__PROBLEM TO WORK ON__:
Begin at the line containing "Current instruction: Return" and restate it and each line after it exactly, up to and including the last line below. Leave pictures out.

__GIVEN INFORMATION__:
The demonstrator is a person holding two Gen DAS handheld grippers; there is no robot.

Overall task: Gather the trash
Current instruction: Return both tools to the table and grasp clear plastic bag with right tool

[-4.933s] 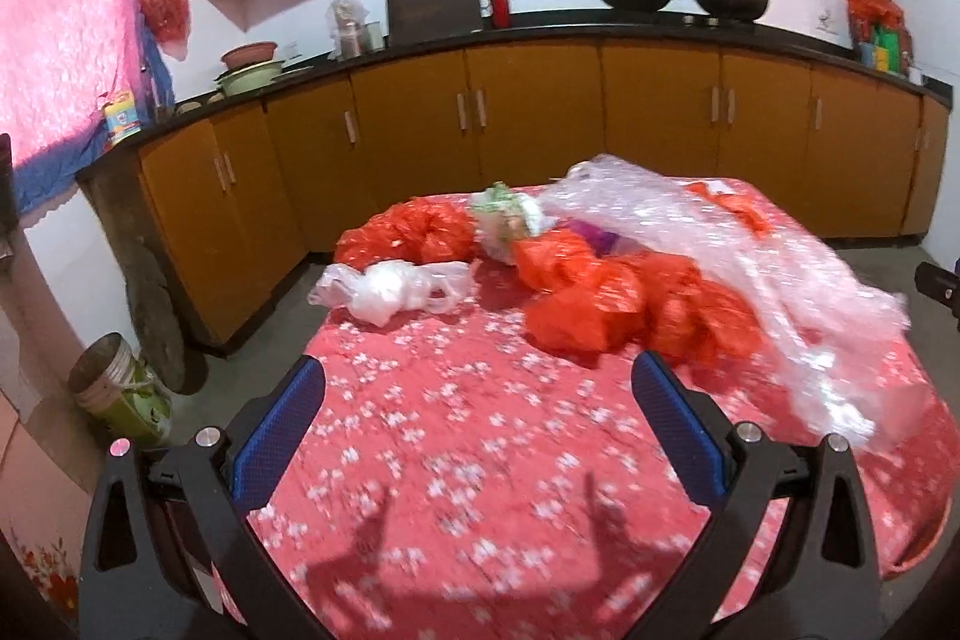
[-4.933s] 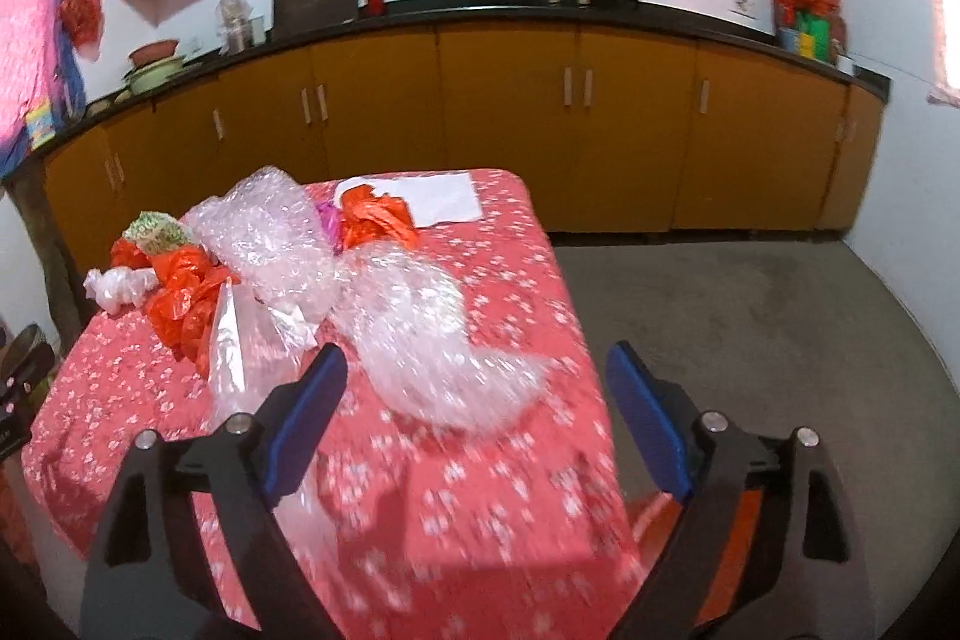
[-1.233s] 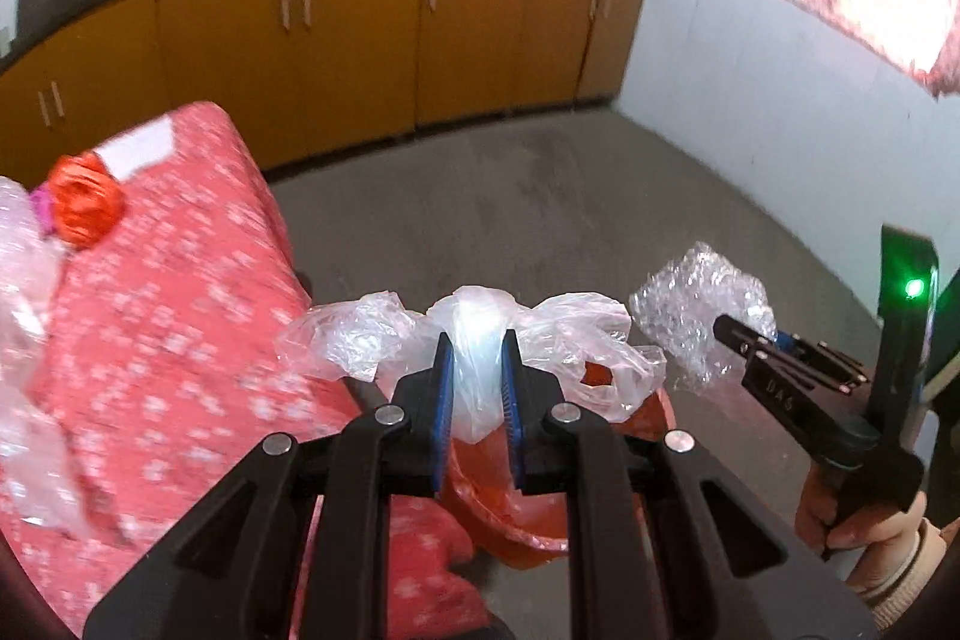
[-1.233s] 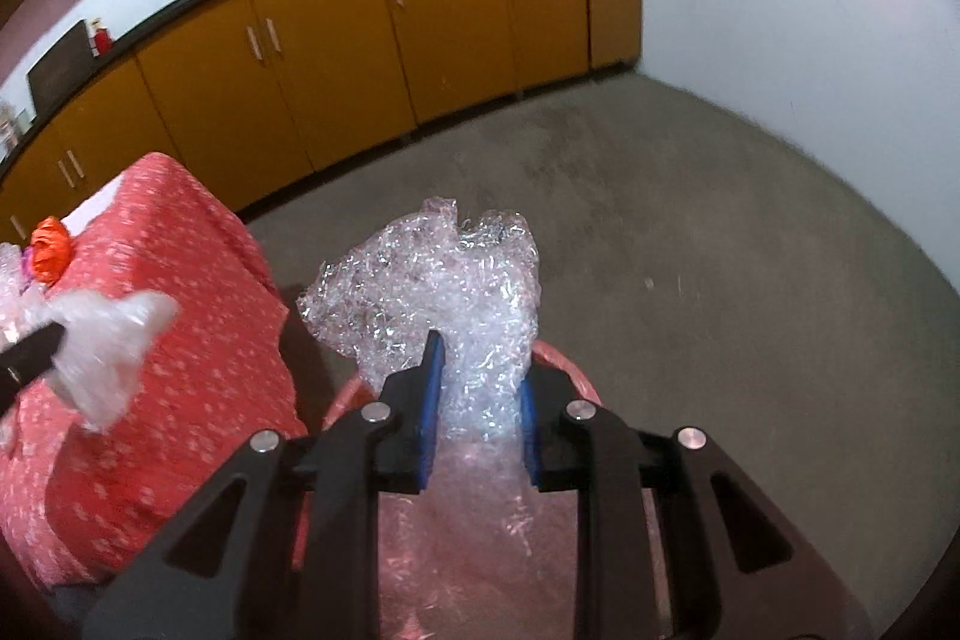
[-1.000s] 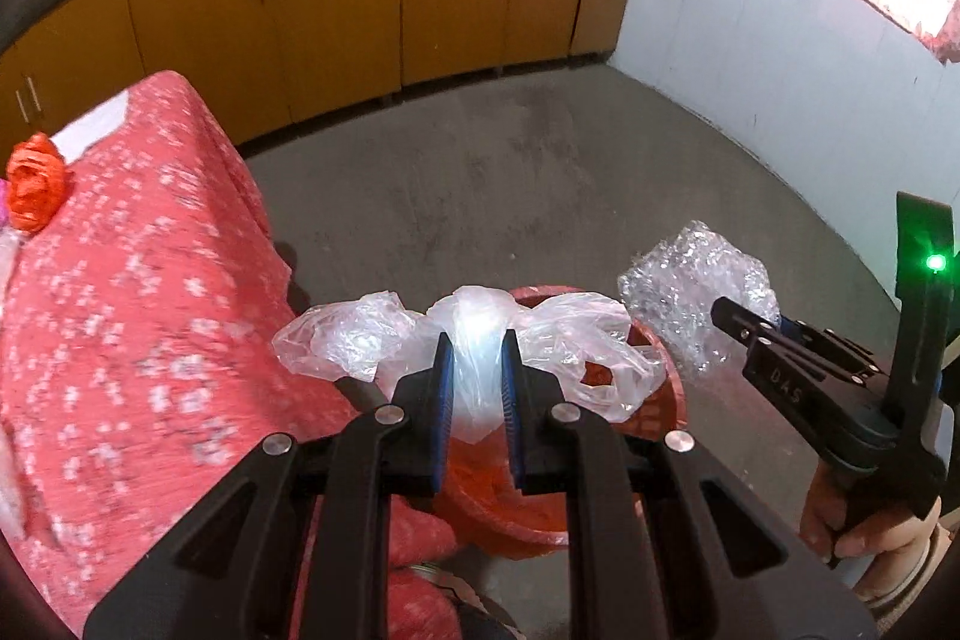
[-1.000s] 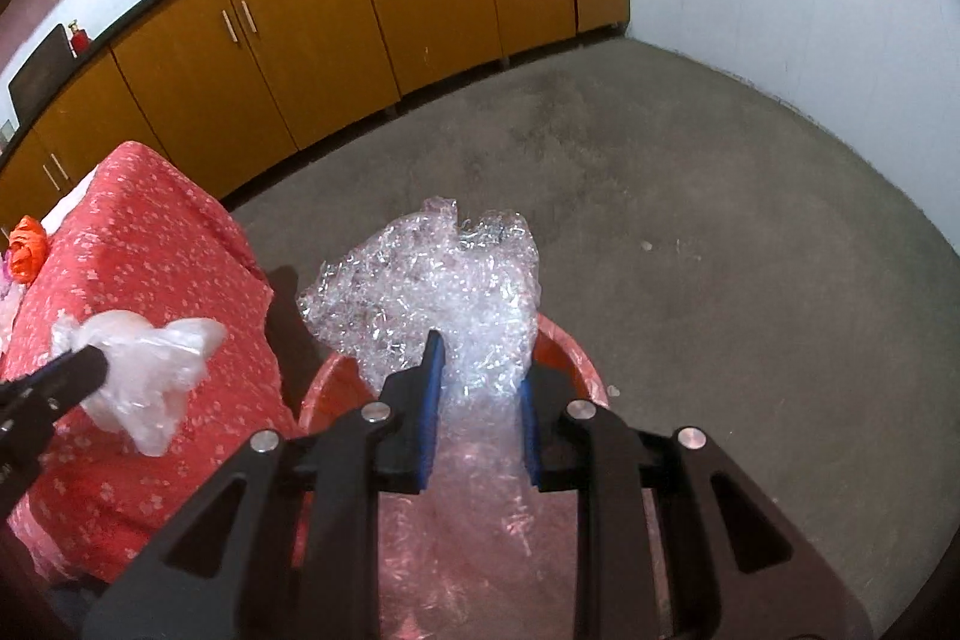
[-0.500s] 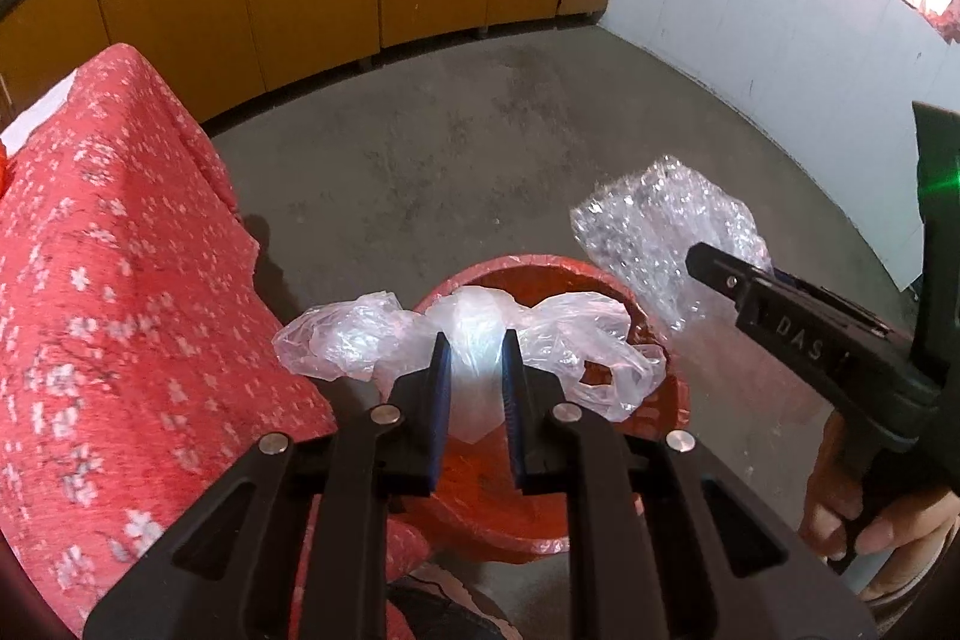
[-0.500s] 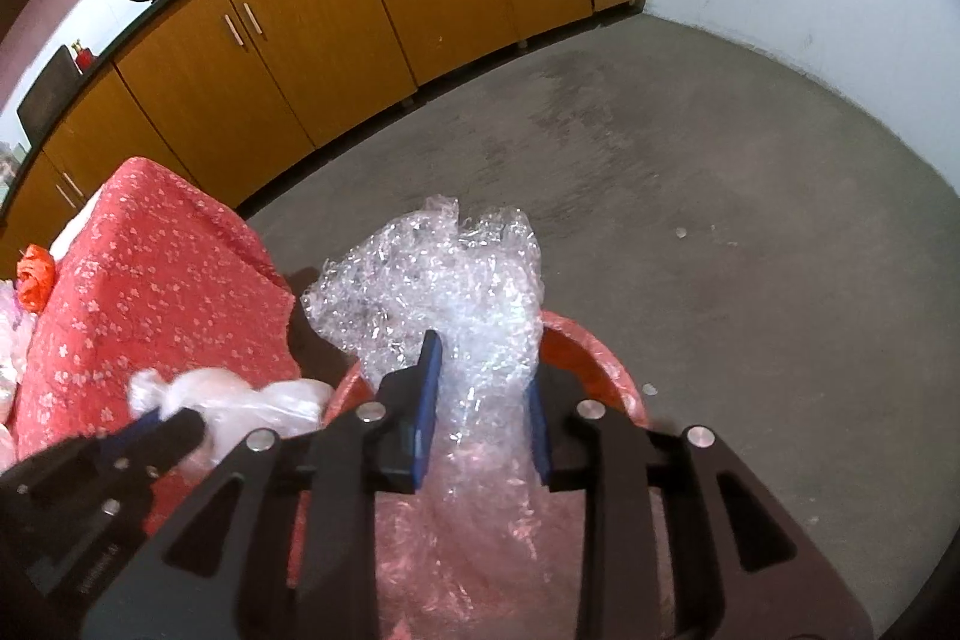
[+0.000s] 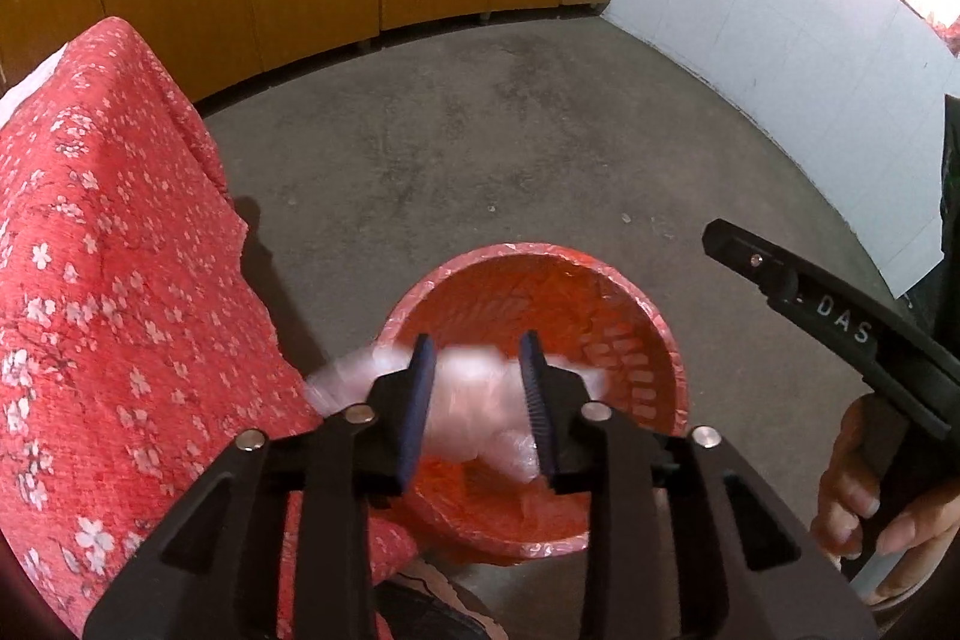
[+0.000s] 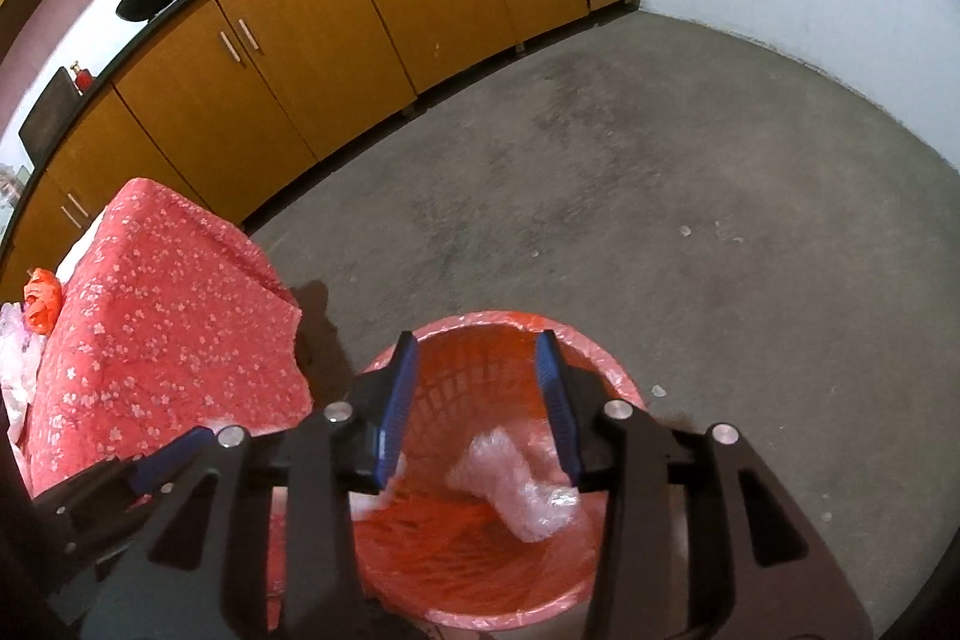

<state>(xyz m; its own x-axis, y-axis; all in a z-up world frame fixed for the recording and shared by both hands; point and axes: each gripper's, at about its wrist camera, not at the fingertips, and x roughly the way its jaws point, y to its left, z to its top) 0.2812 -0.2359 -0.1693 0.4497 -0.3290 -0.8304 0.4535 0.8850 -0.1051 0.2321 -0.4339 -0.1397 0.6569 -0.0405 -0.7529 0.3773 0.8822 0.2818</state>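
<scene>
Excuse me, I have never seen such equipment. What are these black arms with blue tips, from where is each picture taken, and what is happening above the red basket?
No robot is here. A person holds a hand tool in each hand, each ending in a two-fingered claw with blue pads, and a small camera on each tool looks forward along its fingers. One picture comes from the left claw, the other from the right claw.

Both hang above a red basket with a red liner, standing on the grey floor beside a table under a red flowered cloth.

Both claws are opening. A blurred white plastic bag is between the left claw's pads, apparently dropping. The bubble wrap already lies inside the basket. More trash waits on the table.
</scene>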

__PROBLEM SOLUTION__:
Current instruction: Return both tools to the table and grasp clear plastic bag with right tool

[-4.933s] 
[-4.933s] 
[-1.233s] 
[-1.233s] 
[-1.000s] 
[-1.000s] 
[-0.500s] 
[-0.500s] 
[+0.000s] 
[+0.000s] 

<state>(xyz m; its own x-axis, y-axis; all in a z-up world frame fixed for the recording and shared by both hands; point and axes: each gripper's, at about its wrist camera, not at the fingertips, and x roughly the way its jaws point, y to its left, z to its top) 0.2812 -0.2359 -0.1693 0.4497 -0.3290 -0.8304 0.4535 0.8850 -0.1051 0.2321 -0.4339 -0.1397 0.6569 -0.0405 -0.7529 0.3773 0.8822 0.2818</state>
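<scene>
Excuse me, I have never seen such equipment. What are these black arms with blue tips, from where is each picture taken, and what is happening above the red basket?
No robot is here. A person holds a hand tool in each hand, each ending in a two-fingered claw with blue pads, and a small camera on each tool looks forward along its fingers. One picture comes from the left claw, the other from the right claw.

Both hang above a red basket with a red liner, standing on the grey floor beside a table under a red flowered cloth.

Both claws are opening. A blurred white plastic bag is between the left claw's pads, apparently dropping. The bubble wrap already lies inside the basket. More trash waits on the table.
</scene>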

That is the entire output.